Tavore, I am trusting you. With the lives of my soldiers – with the meaning to their deaths. I know, it's unfair, asking this of you. You're mortal, that and nothing more. But I know – I feel it – I am setting my weight upon your shoulders. We all are, whether we care to admit it or not.

And it's that unfairness that's tearing me apart.

He glanced off to his left. Hedge walked there at the head of his own troop – Letherii and Khundryl cast-offs, a mix of half-bloods from a dozen subdued tribes of the Lether Empire. They'd had trouble keeping up, so loaded down were the soldiers – Hood knew why they'd felt the need to carry so much.
All those kittens, I expect.

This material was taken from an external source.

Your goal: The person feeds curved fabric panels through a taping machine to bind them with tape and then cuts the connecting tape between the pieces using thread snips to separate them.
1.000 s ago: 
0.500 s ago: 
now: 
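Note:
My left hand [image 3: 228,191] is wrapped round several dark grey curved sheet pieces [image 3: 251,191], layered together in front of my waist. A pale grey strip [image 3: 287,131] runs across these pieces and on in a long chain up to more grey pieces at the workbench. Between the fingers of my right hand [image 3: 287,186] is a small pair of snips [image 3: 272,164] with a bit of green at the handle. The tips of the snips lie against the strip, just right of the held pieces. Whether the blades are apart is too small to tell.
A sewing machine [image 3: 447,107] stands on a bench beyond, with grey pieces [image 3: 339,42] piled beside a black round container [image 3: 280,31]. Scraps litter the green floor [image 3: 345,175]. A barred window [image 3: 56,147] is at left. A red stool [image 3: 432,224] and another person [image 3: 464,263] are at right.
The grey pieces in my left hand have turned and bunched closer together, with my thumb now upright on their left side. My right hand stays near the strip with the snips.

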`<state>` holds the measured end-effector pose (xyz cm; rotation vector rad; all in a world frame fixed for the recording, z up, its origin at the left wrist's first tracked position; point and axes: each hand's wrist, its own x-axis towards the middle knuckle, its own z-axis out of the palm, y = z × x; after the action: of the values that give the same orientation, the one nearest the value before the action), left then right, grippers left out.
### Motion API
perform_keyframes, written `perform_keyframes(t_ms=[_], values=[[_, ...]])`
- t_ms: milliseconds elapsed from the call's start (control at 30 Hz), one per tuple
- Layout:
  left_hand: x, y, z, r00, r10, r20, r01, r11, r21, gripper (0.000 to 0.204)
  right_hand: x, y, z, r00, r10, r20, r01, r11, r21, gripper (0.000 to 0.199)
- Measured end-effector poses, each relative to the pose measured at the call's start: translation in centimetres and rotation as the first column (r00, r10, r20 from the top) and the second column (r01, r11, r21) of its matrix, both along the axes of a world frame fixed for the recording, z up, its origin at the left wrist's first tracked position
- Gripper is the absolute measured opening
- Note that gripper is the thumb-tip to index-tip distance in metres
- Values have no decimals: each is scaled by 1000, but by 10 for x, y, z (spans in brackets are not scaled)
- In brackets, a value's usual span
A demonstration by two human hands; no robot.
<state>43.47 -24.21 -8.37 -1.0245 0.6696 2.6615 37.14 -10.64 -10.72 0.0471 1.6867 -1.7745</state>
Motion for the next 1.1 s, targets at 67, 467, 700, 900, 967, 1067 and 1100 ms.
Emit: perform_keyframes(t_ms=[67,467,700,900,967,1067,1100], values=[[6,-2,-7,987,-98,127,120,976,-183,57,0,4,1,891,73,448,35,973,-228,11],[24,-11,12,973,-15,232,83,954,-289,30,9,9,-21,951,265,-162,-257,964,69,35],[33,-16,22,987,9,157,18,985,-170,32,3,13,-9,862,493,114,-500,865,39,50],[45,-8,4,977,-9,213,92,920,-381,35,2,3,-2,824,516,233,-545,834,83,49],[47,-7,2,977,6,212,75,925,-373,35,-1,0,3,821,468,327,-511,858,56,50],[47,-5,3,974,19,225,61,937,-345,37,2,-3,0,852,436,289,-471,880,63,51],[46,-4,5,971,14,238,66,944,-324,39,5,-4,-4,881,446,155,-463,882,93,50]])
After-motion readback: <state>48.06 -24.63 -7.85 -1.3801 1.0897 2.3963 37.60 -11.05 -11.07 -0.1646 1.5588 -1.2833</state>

Hope they're worth it.

Hedge had been keeping his distance, and Fiddler knew why – he could feel his own face transforming whenever his friend drew near, becoming a mask, bleak and broken, and the anguish and dread clawed at him with a strength he could not match.
So much of this is unfair. So much.
But now Hedge shifted his track, came closer.

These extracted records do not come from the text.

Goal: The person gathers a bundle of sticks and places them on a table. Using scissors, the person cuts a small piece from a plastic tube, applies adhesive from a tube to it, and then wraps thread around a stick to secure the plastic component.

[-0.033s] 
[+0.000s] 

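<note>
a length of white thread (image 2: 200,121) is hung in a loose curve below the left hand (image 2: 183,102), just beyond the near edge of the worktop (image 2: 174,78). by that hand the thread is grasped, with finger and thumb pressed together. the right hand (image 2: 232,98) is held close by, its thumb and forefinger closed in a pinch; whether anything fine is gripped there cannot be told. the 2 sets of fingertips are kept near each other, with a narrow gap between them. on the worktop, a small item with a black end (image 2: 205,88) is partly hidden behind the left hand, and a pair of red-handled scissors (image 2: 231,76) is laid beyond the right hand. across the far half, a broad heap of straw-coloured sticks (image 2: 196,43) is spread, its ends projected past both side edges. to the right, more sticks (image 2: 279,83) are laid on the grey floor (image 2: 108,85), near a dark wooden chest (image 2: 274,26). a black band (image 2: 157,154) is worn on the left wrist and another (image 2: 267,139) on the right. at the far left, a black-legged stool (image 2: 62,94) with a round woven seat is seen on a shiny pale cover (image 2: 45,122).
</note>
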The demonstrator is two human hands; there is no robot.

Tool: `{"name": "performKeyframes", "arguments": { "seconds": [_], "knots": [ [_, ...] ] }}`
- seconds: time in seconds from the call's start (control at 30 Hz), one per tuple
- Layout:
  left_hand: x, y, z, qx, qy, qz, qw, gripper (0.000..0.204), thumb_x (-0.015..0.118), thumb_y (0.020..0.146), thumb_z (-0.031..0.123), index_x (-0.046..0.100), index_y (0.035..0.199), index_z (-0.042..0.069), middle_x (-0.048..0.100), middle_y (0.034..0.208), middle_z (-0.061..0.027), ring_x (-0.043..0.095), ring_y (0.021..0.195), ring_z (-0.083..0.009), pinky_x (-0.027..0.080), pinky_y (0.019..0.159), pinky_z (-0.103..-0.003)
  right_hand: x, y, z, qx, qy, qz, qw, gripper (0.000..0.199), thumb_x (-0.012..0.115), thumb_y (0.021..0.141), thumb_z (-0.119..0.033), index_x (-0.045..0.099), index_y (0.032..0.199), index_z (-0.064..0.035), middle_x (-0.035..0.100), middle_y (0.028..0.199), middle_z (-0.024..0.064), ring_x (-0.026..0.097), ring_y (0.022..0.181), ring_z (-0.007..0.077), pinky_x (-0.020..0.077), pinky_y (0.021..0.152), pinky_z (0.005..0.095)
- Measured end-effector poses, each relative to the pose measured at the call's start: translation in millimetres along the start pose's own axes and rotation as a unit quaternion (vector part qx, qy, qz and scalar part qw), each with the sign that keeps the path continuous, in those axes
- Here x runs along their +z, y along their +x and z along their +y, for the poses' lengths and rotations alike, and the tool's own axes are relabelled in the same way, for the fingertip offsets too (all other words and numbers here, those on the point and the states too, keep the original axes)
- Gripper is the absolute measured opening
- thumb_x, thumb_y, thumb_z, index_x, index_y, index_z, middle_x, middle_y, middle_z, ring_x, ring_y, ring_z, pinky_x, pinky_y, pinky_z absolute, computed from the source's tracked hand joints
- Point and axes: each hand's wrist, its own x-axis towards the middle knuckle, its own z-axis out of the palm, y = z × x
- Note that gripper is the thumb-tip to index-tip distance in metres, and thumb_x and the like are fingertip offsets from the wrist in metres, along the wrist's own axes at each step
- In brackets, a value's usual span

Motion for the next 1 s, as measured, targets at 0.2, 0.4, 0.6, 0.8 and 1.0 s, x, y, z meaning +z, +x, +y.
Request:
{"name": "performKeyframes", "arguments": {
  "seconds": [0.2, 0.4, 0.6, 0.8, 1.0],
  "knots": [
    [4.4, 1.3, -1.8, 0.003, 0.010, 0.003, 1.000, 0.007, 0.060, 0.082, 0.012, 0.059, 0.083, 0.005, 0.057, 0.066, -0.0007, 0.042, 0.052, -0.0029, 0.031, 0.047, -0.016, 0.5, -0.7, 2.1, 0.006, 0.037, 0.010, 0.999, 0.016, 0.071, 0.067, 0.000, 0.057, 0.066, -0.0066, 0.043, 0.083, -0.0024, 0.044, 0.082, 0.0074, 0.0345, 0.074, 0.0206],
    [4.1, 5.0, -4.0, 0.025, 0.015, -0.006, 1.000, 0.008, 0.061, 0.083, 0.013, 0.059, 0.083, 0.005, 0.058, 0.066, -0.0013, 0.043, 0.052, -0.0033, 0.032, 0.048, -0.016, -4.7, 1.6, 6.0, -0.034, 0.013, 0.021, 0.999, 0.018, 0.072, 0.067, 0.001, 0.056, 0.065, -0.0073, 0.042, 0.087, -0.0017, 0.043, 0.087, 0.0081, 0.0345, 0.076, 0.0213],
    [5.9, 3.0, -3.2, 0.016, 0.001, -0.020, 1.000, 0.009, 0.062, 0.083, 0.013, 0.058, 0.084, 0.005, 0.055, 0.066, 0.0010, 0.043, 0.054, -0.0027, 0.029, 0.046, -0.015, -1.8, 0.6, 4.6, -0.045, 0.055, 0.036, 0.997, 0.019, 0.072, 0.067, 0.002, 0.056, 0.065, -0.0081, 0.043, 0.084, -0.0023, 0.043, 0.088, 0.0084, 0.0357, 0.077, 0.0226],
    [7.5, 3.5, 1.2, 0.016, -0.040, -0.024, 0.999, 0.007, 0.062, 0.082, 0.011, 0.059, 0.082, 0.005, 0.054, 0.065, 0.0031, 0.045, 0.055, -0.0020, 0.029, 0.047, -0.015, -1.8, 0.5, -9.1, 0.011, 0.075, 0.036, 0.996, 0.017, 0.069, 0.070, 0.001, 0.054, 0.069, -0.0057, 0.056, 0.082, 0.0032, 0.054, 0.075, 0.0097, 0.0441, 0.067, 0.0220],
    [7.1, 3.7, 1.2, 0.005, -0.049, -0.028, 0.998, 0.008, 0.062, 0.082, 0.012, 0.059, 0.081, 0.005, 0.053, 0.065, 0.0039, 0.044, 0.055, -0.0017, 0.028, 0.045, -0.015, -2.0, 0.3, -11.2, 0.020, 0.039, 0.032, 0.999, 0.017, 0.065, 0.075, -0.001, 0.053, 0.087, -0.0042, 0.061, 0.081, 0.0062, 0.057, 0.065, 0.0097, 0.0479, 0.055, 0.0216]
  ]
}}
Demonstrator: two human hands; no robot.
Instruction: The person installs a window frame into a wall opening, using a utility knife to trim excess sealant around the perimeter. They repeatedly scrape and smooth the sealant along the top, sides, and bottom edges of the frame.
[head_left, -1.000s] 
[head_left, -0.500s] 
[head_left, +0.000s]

He pointed at the hill. ‘That's it? Damned ugly, Fid.'

‘We can defend it.'

‘We're too thin, even for a knoll as puny as that one. Listen, I'm breaking up my company. I ain't making too many big promises here, but my Bridgeburners got a secret—'

‘Kittens, aye.'

Hedge scowled at him. ‘You had spies! I knew it!'

‘Gods below, Hedge, never met anyone as hopeless with secrets as you.'

‘Go ahead and think that. You're in for a surprise, I promise you.'

‘Can they match the Moranth munitions, that's the only thing I need to know.'

But Hedge shook his head. ‘Not them. Never mind.' And then he shrugged, as if dismissing something. ‘You was probably too busy last time, but we made a mess of those Short-Tails.'

‘And you didn't use most of them up? That's not like you, Hedge.'

‘Bavedict concocted more – the man's a genius. Deranged and obsessive, the best kind of genius. Anyway, we're packing them all.'

‘I'd noticed.'

‘Sure, it's wore us out, all that stuff. Tell me, Fid, we going to get time to rest up first?'

‘Little late asking me that now.'

‘So what? I'm still asking you.'

‘To be honest, I don't know. Depends.'

‘On what?'

‘Whether the Spire's fallen to us. Whether they got the heart undamaged. Whether they managed to break its own set of chains, or whatever geas is protecting it – could be twenty Kenyll'rah demons for all we know, and imagine the scrap that'd be.'

‘Twenty Kenyll'rah demons? What is this, some bad fairy tale? Why not a demon king? Or a giant three-headed ogre with scorpion tails at the end of every finger, and a big one on his cock for added measure? Breathing fire outa his arse, too.'

‘Fine, so my imagination's failed. Sorry about that – I ain't no spinner of decent tales, Hedge.'

‘I'll say. What else should I know? We got to kiss that fucking heart awake once we get it? Put a hat on it? Dance in fucking circles round it? Gods, not more blood sacrifice – that stuff creeps me out.'

‘You're babbling, Hedge. It's what you always do before a fight – why?'

‘To distract you, of course. You keep chewing on yourself there'll be nothing left but wet gristle and a few pubic hairs I really don't want to see. Oh, and the teeth that did all the chewing.'

‘You know,' Fiddler said with a sidelong glance, ‘if you wasn't here, Hedge, I'd have to invent you.'

‘What's that?'

‘Just saying thanks, that's all.'

‘Fine. Now can I babble some more? 'Cause I'm terrified, y'see.'

‘This will work, Hedge. Get your kitten throwers spread out through my squads, and we'll make a mess of whoever tries to take us down.'

‘Exactly. Good idea. Shoulda thought of it myself.'

The man moved off again, and Fiddler's gaze tracked him until he reached his original position at the head of the Bridgeburners.
Bless ya, Hedge.
He swung round to face his troops. ‘That's the place, soldiers. That hill. Let's quick-time it now – only a bell or two before dusk and I want us digging and piling stones in a solid perimeter.'

‘Aye, Captain,' barked out a heavy. ‘Could do with some fucking exercise.'

Another soldier answered. ‘Knew I should never have carried you, woman!'

‘If you'd been carrying me, Reliko, I'd be pregnant by now – any chance y'get, right, you rat-eating piece of elephant dung.'

‘Maybe if I closed my eyes. But then, can a man even breed with a warthog?'

‘If anybody'd know the answer to that—'

‘Save your breaths, damn you,' growled Fiddler.